WHAT THIS TASK INVOLVES: In the records below, find the line with "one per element" and the line with "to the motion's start". Print both exactly, along with every line between them, and no other line.

==== DATASET EXCERPTS

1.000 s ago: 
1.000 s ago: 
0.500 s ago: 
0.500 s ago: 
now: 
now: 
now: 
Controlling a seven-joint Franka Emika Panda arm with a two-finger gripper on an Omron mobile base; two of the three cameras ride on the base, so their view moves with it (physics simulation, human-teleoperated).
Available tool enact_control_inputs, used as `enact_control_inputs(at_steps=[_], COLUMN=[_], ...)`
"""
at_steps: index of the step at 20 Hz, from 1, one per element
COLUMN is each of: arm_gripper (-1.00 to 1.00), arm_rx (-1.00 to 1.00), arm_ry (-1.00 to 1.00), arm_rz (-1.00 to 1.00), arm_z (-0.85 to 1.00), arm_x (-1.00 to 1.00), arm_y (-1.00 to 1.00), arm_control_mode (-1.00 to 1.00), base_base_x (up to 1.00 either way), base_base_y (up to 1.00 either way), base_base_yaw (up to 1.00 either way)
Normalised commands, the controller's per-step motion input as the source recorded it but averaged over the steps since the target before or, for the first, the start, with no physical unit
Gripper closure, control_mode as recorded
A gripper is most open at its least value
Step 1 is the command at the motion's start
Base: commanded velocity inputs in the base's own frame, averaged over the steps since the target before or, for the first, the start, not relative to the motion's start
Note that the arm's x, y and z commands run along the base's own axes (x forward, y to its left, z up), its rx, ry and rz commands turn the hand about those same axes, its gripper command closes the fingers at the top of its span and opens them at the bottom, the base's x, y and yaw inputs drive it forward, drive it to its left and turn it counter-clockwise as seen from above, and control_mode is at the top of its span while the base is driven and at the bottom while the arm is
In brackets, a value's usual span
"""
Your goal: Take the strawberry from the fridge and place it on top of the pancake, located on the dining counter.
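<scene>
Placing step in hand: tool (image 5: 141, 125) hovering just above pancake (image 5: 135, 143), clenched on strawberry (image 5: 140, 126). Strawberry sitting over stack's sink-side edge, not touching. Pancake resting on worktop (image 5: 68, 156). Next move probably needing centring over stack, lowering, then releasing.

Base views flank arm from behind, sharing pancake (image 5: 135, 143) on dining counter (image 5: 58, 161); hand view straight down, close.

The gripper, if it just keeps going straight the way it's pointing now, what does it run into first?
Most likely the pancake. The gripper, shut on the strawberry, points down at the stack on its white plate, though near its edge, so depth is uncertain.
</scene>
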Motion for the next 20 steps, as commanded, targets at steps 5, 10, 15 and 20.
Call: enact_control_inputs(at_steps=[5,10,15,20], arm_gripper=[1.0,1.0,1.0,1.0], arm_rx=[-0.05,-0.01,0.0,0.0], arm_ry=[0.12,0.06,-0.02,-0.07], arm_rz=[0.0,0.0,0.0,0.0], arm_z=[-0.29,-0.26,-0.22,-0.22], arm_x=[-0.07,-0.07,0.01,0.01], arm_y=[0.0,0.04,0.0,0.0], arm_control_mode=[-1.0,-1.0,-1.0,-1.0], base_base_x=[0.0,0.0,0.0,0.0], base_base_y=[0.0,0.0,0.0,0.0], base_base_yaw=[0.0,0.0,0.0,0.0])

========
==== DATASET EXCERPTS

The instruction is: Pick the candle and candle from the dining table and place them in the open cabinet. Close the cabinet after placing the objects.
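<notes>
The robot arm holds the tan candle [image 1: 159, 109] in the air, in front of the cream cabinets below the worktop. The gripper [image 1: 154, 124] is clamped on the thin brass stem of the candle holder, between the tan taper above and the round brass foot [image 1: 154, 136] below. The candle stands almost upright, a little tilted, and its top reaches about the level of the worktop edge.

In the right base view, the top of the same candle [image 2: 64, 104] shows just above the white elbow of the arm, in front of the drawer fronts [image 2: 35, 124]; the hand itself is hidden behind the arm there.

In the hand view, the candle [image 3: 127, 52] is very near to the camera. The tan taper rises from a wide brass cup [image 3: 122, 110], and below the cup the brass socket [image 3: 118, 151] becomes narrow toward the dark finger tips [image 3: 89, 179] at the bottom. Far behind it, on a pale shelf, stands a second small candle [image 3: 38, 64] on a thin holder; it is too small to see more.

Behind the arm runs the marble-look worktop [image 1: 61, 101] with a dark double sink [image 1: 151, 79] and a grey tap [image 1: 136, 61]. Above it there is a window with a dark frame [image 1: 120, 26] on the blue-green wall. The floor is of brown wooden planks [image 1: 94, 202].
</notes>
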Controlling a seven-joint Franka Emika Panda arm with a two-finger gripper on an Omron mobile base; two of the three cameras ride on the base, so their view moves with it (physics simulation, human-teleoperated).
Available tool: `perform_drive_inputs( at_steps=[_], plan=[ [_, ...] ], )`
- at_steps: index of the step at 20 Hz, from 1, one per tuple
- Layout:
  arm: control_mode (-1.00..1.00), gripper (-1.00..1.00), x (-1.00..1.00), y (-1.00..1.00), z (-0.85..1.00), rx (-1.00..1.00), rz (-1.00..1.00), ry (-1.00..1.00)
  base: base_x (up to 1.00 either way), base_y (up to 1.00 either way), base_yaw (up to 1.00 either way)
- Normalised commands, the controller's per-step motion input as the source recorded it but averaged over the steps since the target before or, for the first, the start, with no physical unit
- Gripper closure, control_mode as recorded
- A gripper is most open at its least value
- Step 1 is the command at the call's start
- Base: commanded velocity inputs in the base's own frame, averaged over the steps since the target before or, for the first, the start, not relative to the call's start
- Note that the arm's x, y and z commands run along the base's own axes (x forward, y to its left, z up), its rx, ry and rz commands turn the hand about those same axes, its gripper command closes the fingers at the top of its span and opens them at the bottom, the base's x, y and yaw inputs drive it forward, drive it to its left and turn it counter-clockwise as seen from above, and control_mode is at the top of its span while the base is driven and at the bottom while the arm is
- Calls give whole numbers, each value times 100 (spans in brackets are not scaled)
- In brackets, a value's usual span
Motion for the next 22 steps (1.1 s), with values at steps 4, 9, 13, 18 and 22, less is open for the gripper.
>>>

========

YOUR SOLUTION:
at_steps: index of the step at 20 Hz, from 1, one per element
COLUMN is each of: arm_gripper (-1.00 to 1.00), arm_rx (-1.00 to 1.00), arm_ry (-1.00 to 1.00), arm_rz (-1.00 to 1.00), arm_z (-0.85 to 1.00), arm_x (-1.00 to 1.00), arm_y (-1.00 to 1.00), arm_control_mode (-1.00 to 1.00), base_base_x (up to 1.00 either way), base_base_y (up to 1.00 either way), base_base_yaw (up to 1.00 either way)
Normalised commands, the controller's per-step motion input as the source recorded it but averaged over the steps since the target before or, for the first, the start, with no physical unit
Gripper closure, control_mode as recorded
A gripper is most open at its least value
Step 1 is the command at the motion's start
Base: commanded velocity inputs in the base's own frame, averaged over the steps since the target before or, for the first, the start, not relative to the motion's start

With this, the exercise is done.